Why in news?
The Food and Agriculture Organization (FAO) released its State of Food and Agriculture 2025 report. This annual publication examines the health of global food systems. The 2025 edition warns that human‑induced land degradation is shrinking crop yields and threatening food security for billions of people. It calls for urgent action to restore degraded lands and reform agricultural practices.
Background
The State of Food and Agriculture (SOFA) is one of the FAO’s flagship reports. It analyses how agriculture interacts with the environment, economy and society. The 2025 report uses a new methodology that measures land degradation as the difference between current productivity and the potential productivity of land. It assesses cropland, grassland and forest areas to determine how much of the world’s food‑producing land has been degraded by human activities such as unsustainable farming, deforestation and pollution.
Key findings
- 1.7 billion people affected: The report estimates that around 1.7 billion people live in areas where cropland yields are falling because of human‑induced land degradation.

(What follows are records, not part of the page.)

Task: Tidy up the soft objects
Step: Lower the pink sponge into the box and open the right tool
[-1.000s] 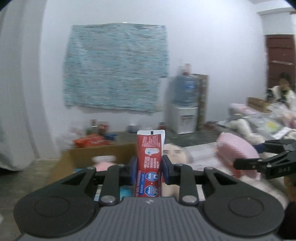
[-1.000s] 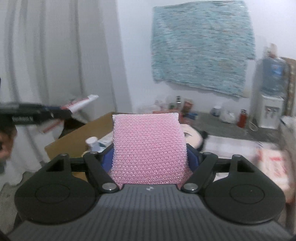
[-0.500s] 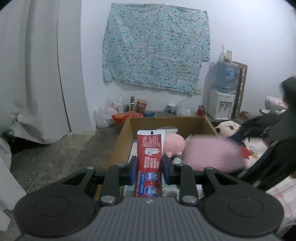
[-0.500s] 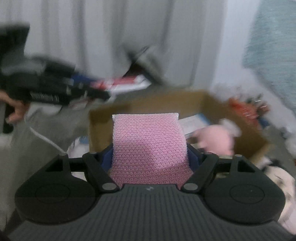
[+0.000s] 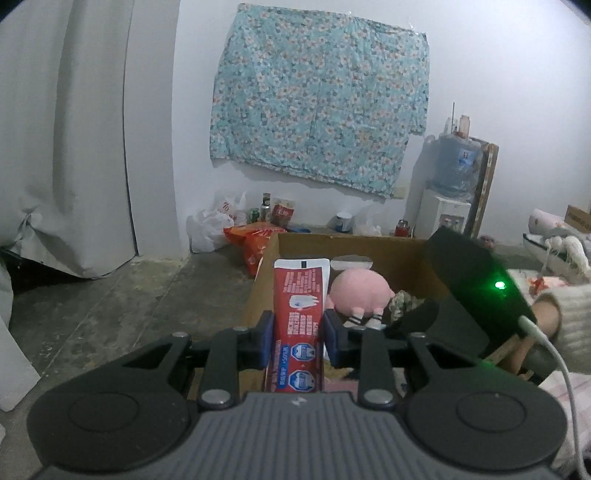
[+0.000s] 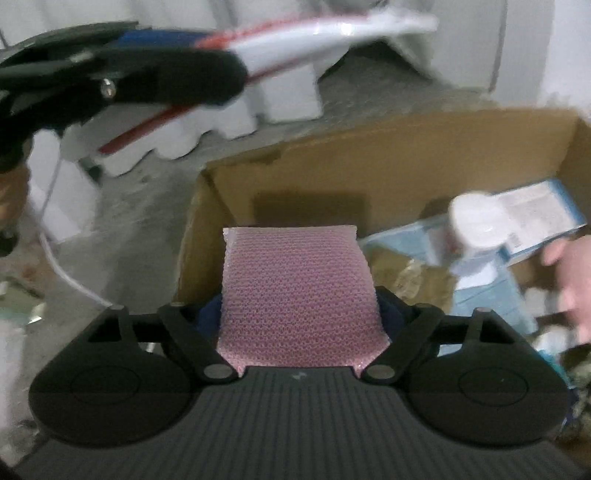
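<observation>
My left gripper is shut on a red and white toothpaste tube and holds it above the near edge of an open cardboard box. A pink plush pig lies inside the box. My right gripper is shut on a pink knitted sponge pad and hangs tilted down over the box, which holds a white bottle and blue packets. The left gripper with its tube shows blurred at the upper left of the right wrist view. The right gripper's body shows at the right of the left wrist view.
A grey curtain hangs at the left over a bare concrete floor. Plastic bags, cans and a red snack bag lie along the wall behind the box. A water dispenser stands at the back right. A patterned cloth hangs on the wall.
Both grippers have swung left and come over the cardboard box. The right gripper has tilted down into the box with the pink pad. Both holds are unchanged.
</observation>
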`<state>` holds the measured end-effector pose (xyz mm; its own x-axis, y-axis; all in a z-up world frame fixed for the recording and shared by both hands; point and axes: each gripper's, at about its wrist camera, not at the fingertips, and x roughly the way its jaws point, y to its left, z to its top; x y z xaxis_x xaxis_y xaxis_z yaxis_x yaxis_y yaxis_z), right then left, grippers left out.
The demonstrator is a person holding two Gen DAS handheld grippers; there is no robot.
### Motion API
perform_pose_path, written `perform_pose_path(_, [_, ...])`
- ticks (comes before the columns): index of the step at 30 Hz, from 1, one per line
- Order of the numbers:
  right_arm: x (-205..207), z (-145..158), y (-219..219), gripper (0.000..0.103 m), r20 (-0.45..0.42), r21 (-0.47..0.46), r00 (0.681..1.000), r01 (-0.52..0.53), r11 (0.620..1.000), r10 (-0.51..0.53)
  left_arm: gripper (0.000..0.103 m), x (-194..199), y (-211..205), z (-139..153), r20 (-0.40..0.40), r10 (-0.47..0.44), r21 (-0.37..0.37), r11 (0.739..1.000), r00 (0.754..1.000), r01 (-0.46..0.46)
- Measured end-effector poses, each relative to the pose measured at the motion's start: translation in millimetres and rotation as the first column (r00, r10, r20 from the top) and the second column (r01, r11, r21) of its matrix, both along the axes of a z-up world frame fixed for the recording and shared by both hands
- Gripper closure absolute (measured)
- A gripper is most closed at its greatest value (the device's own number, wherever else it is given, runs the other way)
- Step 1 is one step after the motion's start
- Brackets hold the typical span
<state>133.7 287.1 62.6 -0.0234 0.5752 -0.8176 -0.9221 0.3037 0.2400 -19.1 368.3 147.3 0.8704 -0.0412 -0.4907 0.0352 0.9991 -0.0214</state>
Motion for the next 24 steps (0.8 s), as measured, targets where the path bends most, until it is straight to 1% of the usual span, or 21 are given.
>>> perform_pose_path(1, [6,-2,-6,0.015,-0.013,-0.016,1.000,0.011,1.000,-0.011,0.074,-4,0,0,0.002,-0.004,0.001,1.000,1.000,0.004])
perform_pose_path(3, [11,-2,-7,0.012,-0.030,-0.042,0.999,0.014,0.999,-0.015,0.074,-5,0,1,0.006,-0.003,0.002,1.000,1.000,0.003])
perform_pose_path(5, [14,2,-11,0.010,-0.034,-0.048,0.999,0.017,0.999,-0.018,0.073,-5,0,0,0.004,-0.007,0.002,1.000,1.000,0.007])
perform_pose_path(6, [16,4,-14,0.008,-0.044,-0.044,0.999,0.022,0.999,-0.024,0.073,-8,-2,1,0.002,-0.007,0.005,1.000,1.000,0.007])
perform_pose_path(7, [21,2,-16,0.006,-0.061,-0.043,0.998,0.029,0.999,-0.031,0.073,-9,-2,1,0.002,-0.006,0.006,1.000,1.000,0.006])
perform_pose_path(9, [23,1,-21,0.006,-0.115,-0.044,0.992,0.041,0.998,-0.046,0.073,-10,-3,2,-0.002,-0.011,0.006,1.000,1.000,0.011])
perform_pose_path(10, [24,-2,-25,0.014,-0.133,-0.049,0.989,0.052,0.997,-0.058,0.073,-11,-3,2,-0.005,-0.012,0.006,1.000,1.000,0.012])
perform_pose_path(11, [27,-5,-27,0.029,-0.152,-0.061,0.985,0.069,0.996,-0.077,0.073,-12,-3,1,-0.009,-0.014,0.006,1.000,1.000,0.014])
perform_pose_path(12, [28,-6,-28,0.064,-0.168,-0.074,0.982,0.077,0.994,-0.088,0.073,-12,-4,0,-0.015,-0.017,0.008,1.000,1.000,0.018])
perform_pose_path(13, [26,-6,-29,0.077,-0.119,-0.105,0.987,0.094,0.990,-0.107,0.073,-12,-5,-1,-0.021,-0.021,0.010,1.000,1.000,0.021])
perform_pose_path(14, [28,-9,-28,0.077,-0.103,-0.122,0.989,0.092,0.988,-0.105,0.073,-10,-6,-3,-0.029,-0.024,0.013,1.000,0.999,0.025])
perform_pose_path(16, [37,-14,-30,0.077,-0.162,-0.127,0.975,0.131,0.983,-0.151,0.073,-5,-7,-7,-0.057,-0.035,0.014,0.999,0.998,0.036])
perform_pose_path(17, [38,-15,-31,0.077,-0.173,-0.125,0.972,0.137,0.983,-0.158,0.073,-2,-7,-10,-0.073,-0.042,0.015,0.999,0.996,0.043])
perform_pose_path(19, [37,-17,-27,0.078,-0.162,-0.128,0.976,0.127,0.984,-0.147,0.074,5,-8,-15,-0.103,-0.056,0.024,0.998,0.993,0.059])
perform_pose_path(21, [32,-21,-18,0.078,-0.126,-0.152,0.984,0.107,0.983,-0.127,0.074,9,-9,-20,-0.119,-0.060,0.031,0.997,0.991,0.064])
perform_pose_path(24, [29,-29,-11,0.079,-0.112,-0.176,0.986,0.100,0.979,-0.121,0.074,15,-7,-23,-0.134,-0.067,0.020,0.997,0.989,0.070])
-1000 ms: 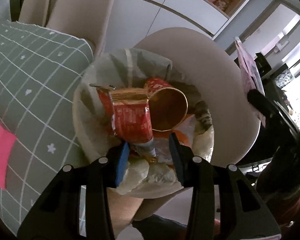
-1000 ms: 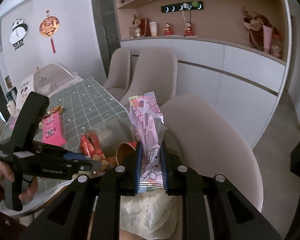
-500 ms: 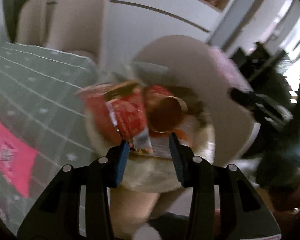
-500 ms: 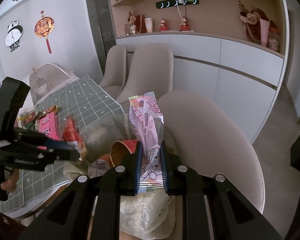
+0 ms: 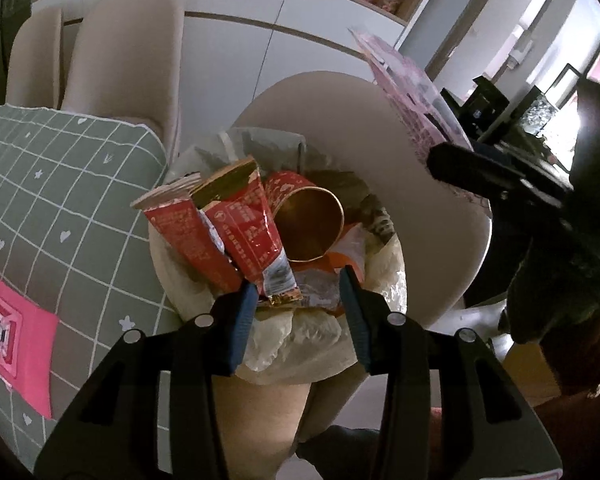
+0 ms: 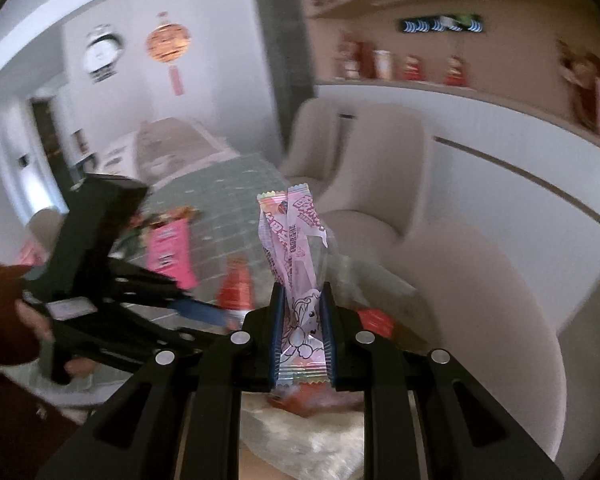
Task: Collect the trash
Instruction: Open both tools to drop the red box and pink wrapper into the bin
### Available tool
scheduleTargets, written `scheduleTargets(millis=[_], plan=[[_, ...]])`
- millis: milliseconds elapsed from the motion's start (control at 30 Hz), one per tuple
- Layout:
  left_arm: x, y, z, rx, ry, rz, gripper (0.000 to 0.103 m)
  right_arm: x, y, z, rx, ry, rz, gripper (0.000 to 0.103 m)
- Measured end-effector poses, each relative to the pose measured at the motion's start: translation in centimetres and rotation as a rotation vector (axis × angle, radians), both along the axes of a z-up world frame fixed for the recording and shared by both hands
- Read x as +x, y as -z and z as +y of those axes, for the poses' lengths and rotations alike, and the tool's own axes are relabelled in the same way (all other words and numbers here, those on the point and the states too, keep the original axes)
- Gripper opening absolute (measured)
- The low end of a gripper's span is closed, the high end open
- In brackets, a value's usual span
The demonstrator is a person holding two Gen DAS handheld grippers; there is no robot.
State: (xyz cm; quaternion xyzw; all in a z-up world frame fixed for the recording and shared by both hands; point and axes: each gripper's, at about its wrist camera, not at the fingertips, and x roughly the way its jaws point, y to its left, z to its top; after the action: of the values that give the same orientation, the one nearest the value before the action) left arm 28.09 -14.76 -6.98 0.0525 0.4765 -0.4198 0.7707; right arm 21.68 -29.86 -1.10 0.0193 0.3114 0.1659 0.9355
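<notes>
The right gripper [image 6: 302, 330] clamps the lower end of a pink wrapper [image 6: 298, 256], which stands upright above the lined bin [image 5: 384, 292]. The left gripper [image 5: 298, 306] hangs released over a red wrapper [image 5: 248, 236] there. The film looks light, limp and slippery.

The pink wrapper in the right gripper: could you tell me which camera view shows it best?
The right wrist view: the pink wrapper stands upright, centred, clamped between the right gripper's pads. The left wrist view shows only part of it, edge-on above that gripper.
</notes>
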Motion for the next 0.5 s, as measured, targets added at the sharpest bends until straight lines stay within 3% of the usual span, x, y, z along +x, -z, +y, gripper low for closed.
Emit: scheduleTargets(millis=[133,300,433,500], plan=[[-0.4,0.2,-0.3,-0.008,0.051,-0.014,0.040,1.1,-0.2,0.7,0.008,-0.121,0.024,0.018],[-0.5,0.7,-0.9,0.009,0.096,-0.018,0.040,3.4,2.2,1.3,-0.022,-0.243,0.148,0.018],[0.2,0.7,-1.1,0.028,0.076,-0.018,0.040,5.4,5.3,0.8,-0.132,-0.169,0.236,0.018],[0.8,0.7,-0.9,0.025,0.053,-0.009,0.040,6.1,6.3,0.2,-0.133,-0.122,0.265,0.018]])
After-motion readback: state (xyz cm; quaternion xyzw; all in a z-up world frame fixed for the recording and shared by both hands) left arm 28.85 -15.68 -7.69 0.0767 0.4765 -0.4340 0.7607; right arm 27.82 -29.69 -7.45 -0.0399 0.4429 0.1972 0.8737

- Regional hotspots: Southern and eastern Asia host some of the largest populations on degraded croplands. High population density and intensive agriculture have eroded soils and reduced productivity.
- Potential gains from restoration: Reversing just 10 percent of degraded cropland could produce enough food to feed an additional 154 million people. This demonstrates that land restoration is more cost‑effective than expanding cultivation into natural ecosystems.
- Agricultural expansion drives deforestation: The report highlights that much of global deforestation is linked to expanding agriculture into forests and savannas. Clearing land for crops and pasture accelerates soil erosion, biodiversity loss and greenhouse‑gas emissions.
- Targeted policies: The FAO urges governments to adopt policies that both avoid and reverse degradation. These include conservation agriculture, agro‑forestry, integrated pest management and support for small farmers. The report emphasises that policies should differ by farm size: smallholder farmers need training and finance to adopt sustainable practices, while large farms require stricter regulation.
Why it matters
Food security is increasingly threatened by climate change and soil exhaustion. Land degradation reduces yields, increases input costs and pushes farmers to clear more forests. By restoring degraded land, countries can boost productivity without expanding agriculture into fragile ecosystems. The SOFA 2025 report highlights that sustainable land management is central to achieving the Sustainable Development Goals, especially those related to zero hunger, poverty reduction and climate action.